PROBLEM TO WORK ON | Set down the data again word for word. Skip any pictures.

COLLECTED DATA |

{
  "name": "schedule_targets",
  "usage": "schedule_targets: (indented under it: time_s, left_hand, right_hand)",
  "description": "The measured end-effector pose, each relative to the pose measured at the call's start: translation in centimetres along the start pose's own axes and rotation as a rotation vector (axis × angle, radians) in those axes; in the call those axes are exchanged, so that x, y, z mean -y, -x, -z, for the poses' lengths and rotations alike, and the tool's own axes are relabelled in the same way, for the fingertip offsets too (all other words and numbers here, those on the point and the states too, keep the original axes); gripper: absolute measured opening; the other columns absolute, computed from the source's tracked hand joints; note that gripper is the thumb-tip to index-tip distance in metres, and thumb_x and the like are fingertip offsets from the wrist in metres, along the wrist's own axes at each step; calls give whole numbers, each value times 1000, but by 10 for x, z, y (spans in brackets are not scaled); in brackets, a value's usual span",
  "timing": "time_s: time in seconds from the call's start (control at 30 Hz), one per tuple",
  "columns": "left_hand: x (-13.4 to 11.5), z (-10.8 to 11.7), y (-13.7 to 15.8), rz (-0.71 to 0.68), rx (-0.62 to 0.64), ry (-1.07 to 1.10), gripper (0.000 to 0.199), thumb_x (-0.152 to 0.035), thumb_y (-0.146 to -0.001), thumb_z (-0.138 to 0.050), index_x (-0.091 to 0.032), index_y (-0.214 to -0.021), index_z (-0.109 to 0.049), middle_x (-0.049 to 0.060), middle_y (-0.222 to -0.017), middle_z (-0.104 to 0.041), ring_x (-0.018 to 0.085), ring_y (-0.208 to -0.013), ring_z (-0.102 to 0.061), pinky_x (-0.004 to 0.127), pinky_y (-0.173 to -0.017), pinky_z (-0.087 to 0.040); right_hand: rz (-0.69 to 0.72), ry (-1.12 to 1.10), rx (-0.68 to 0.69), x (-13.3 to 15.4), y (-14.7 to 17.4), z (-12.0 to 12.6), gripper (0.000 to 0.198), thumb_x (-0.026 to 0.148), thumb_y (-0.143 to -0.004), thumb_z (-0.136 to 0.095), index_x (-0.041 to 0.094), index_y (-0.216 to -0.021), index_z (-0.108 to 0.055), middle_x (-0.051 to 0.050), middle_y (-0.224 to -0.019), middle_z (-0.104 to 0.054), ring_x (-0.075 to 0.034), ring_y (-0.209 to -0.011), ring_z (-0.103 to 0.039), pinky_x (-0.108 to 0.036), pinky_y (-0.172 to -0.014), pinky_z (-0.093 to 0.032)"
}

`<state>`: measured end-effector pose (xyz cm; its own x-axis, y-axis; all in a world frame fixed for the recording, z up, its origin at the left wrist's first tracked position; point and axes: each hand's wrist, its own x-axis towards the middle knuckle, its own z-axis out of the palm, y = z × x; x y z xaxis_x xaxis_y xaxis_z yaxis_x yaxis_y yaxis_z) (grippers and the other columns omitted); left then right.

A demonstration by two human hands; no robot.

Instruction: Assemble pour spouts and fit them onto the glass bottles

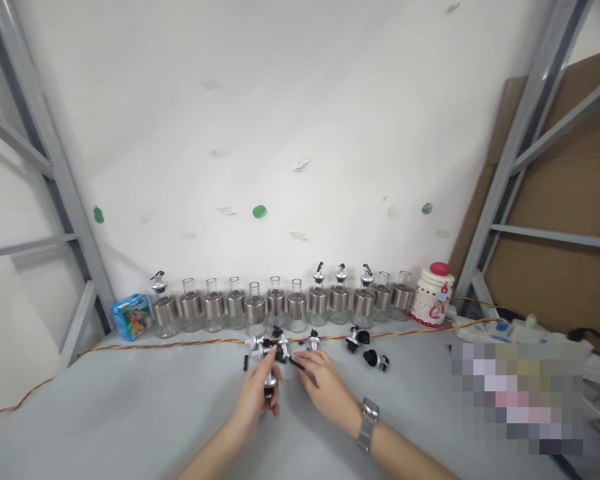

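bare forearms (pixel 410 453) reach over a gray table (pixel 130 413) from the near edge. well left of the left hand (pixel 255 393), and beyond it, stands a blue box (pixel 132 317) with a colorful picture; its print is too small to read. from there a row of upright glass bottles (pixel 213 303) in metal sleeves runs along the far side of both hands; the leftmost bottle and three beyond the right hand carry pourers (pixel 159 283). a twisted red-and-yellow cord (pixel 180 343) passes in front of them.

just left of the left fingertips lies a short black strip (pixel 246 363). the left hand is closed around a silver-and-black pourer (pixel 270 381), its black end toward the camera, its long axis running near to far; its exact tilt cannot be told. loose pourer parts (pixel 254 344) cluster just beyond that hand.

the right hand (pixel 325 383), fingers bent, meets a slanting narrow black piece (pixel 297 363), left end farther away; whether it grips or only touches cannot be told. a metal-banded watch (pixel 369 423) circles its wrist. right of that hand, a loose pourer (pixel 376 360) lies with its black end leftward. farther right and beyond stands a white jar (pixel 431 300) with a red lid (pixel 439 269).
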<state>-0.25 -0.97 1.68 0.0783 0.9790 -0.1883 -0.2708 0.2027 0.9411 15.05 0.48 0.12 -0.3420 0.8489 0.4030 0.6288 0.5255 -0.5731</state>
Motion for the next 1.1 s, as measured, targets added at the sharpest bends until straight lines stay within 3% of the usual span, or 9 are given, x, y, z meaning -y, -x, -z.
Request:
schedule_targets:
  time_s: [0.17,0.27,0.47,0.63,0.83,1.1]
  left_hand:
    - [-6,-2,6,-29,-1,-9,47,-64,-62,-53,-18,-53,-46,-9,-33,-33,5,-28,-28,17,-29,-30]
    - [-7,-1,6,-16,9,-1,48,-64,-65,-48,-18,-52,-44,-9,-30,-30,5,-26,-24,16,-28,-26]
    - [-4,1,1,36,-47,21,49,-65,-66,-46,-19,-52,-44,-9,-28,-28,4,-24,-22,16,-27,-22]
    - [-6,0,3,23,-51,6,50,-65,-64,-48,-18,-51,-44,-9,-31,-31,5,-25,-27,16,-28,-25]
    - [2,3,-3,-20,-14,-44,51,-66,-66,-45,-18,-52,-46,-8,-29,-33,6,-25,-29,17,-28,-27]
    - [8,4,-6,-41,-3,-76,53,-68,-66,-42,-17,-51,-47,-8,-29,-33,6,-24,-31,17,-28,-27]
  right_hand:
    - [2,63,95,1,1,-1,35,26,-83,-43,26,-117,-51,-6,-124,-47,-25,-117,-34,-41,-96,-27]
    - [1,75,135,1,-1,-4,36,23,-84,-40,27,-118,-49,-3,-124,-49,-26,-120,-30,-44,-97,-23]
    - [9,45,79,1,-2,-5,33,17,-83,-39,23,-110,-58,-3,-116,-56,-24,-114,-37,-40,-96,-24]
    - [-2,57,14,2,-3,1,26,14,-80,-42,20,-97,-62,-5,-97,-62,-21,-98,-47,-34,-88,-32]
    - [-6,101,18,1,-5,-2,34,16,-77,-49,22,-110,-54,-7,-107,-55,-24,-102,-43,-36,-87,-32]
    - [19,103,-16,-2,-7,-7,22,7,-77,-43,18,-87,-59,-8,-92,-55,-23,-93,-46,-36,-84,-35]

YOUR SOLUTION |
{
  "name": "schedule_targets",
  "usage": "schedule_targets: (indented under it: time_s, left_hand, right_hand)",
  "description": "The measured end-effector pose, each relative to the pose measured at the call's start: translation in centimetres along the start pose's own axes and rotation as a rotation vector (axis × angle, radians) in those axes; in the call those axes are exchanged, so that x, y, z mean -y, -x, -z, for the poses' lengths and rotations alike, and the tool's own axes are relabelled in the same way, for the fingertip offsets too (all other words and numbers here, those on the point and the states too, keep the original axes); gripper: absolute measured opening; the other columns absolute, computed from the source's tracked hand joints; note that gripper is the thumb-tip to index-tip distance in metres, and thumb_x and the like are fingertip offsets from the wrist in metres, along the wrist's own axes at each step; calls give whole numbers, each value times 1000, but by 10 for x, z, y (spans in brackets are not scaled); in brackets, a value's usual span",
  "timing": "time_s: time in seconds from the call's start (control at 30 Hz), one per tuple",
  "columns": "left_hand: x (-13.4 to 11.5), z (-10.8 to 11.7), y (-13.7 to 15.8), rz (-0.71 to 0.68), rx (-0.62 to 0.64), ry (-1.07 to 1.10), gripper (0.000 to 0.199), thumb_x (-0.152 to 0.035), thumb_y (-0.146 to -0.001), thumb_z (-0.138 to 0.050), index_x (-0.091 to 0.032), index_y (-0.214 to -0.021), index_z (-0.109 to 0.049), middle_x (-0.049 to 0.060), middle_y (-0.222 to -0.017), middle_z (-0.104 to 0.041), ring_x (-0.018 to 0.085), ring_y (-0.208 to -0.013), ring_z (-0.102 to 0.061), pinky_x (-0.004 to 0.127), pinky_y (-0.173 to -0.017), pinky_z (-0.087 to 0.040); right_hand: rz (-0.69 to 0.72), ry (-1.12 to 1.10), rx (-0.68 to 0.69), x (-13.3 to 15.4), y (-14.7 to 17.4), z (-12.0 to 12.6), gripper (0.000 to 0.198), thumb_x (-0.026 to 0.148), thumb_y (-0.143 to -0.004), thumb_z (-0.136 to 0.095), index_x (-0.041 to 0.094), index_y (-0.216 to -0.021), index_z (-0.108 to 0.055), middle_x (-0.051 to 0.050), middle_y (-0.224 to -0.019), middle_z (-0.104 to 0.054), ring_x (-0.075 to 0.034), ring_y (-0.209 to -0.011), ring_z (-0.103 to 0.039), pinky_x (-0.108 to 0.036), pinky_y (-0.172 to -0.014), pinky_z (-0.093 to 0.032)"
}

`<state>`: measured end-effector pose (xyz cm; its own x-axis, y-axis; all in a world frame fixed for the recording, z up, its origin at the left wrist's first tracked position; point and axes: each hand's wrist, its own x-axis towards the middle knuckle, its own z-axis out of the palm, y = z × x; x y z xaxis_x xaxis_y xaxis_z yaxis_x yaxis_y yaxis_z) (grippers and the other columns omitted); left then right.

A demonstration by two human hands; no robot.

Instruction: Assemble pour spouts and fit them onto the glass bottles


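bare forearms (pixel 410 453) reach over a gray table (pixel 130 413) from the near edge. well left of the left hand (pixel 255 393), and beyond it, stands a blue box (pixel 132 317) with a colorful picture; its print is too small to read. from there a row of upright glass bottles (pixel 213 303) in metal sleeves runs along the far side of both hands; the leftmost bottle and three beyond the right hand carry pourers (pixel 159 283). a twisted red-and-yellow cord (pixel 180 343) passes in front of them.

just left of the left fingertips lies a short black strip (pixel 246 363). the left hand is closed around a silver-and-black pourer (pixel 270 381), its black end toward the camera, its long axis running near to far; its exact tilt cannot be told. loose pourer parts (pixel 254 344) cluster just beyond that hand.

the right hand (pixel 325 383), fingers bent, meets a slanting narrow black piece (pixel 297 363), left end farther away; whether it grips or only touches cannot be told. a metal-banded watch (pixel 369 423) circles its wrist. right of that hand, a loose pourer (pixel 376 360) lies with its black end leftward. farther right and beyond stands a white jar (pixel 431 300) with a red lid (pixel 439 269).
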<state>-0.25 -0.97 1.68 0.0783 0.9790 -0.1883 -0.2708 0.2027 0.9411 15.05 0.48 0.12 -0.3420 0.8489 0.4030 0.6288 0.5255 -0.5731</state>
Motion for the next 1.1 s, as measured, targets added at the sharpest bends until straight lines stay within 3% of the usual span, or 9 are given, x, y, z meaning -y, -x, -z.
Request:
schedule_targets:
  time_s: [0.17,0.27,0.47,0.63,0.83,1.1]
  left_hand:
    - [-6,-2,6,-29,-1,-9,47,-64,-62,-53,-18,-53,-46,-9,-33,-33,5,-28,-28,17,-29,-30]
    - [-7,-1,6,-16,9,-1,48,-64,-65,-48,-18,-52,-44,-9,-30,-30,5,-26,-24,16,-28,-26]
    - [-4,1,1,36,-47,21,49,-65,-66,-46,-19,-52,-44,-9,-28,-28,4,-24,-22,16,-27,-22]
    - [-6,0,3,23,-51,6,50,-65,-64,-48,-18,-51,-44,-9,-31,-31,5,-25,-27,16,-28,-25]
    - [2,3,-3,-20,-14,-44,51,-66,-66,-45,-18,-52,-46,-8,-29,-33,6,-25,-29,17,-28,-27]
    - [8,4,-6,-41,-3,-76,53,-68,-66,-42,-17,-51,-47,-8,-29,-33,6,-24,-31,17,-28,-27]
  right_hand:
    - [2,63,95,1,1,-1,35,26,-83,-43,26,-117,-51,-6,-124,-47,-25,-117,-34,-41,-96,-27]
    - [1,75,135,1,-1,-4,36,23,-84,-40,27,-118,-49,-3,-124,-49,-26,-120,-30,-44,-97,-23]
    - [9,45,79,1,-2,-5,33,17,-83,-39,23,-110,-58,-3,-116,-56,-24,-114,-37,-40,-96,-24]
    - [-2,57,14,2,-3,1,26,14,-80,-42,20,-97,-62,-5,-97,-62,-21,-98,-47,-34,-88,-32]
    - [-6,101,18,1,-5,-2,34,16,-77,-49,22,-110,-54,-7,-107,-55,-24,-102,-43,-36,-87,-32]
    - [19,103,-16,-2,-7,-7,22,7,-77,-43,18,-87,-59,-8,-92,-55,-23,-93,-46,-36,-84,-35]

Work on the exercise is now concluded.